Bez kilku podstawowych zawodników pauzujących za kartki, ale za to w poprawionych zwycięstwem w Sosnowcu humorach, przyjdzie piłkarzom Łódzkiego Klubu Sportowego podejmować Lechię Gdańsk w meczu 29. kolejki piłkarskiej drugiej ligi.
Pojedynek ŁKS - Lechia miał się pierwotnie rozpocząć o godzinie 19, jednak na prośbę gospodarzy przełożono go na 18:00. Działacze zadbali w ten sposób o to, aby kibice po zakończeniu spotkania mogli spokojnie rozejść się do domów i zdążyć na finał Ligi Mistrzów FC Barcelona - Arsenal Londyn. Szkoda jedynie, że podobnie, z poszanowaniem interesów wszystkich stron, łodzianie nie ustalają terminarzy w sytuacjach, gdy jednego dnia mecze rozgrywają drużyny różnych sekcji Łódzkiego Klubu Sportowego, a terminy często się pokrywają, uniemożliwiając fanom oglądanie występów swoich ulubienic i ulubieńców.

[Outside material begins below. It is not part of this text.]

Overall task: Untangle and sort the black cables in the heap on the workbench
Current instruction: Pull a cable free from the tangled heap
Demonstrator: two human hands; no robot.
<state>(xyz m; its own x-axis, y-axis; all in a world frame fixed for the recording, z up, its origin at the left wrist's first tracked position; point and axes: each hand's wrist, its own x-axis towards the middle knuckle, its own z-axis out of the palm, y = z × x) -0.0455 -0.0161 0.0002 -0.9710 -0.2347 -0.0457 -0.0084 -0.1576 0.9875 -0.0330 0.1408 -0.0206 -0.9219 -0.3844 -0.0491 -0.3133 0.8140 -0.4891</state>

Podopieczni Marka Chojnackiego podejdą do spotkania przeciw Lechii podbudowani przełamaniem złej passy 8 meczów bez zwycięstwa. 3 punkty w Sosnowcu pozwoliły łodzianom na powrót do ścisłej czołówki II ligi. Możliwość "wskoczenia" na miejsca premiowane awansem lub choćby barażami o Ekstraklasę, zmotywuje zapewne dodatkowo piłkarzy, którzy mają świadomość, że nie mogą pozwolić już sobie na wpadki.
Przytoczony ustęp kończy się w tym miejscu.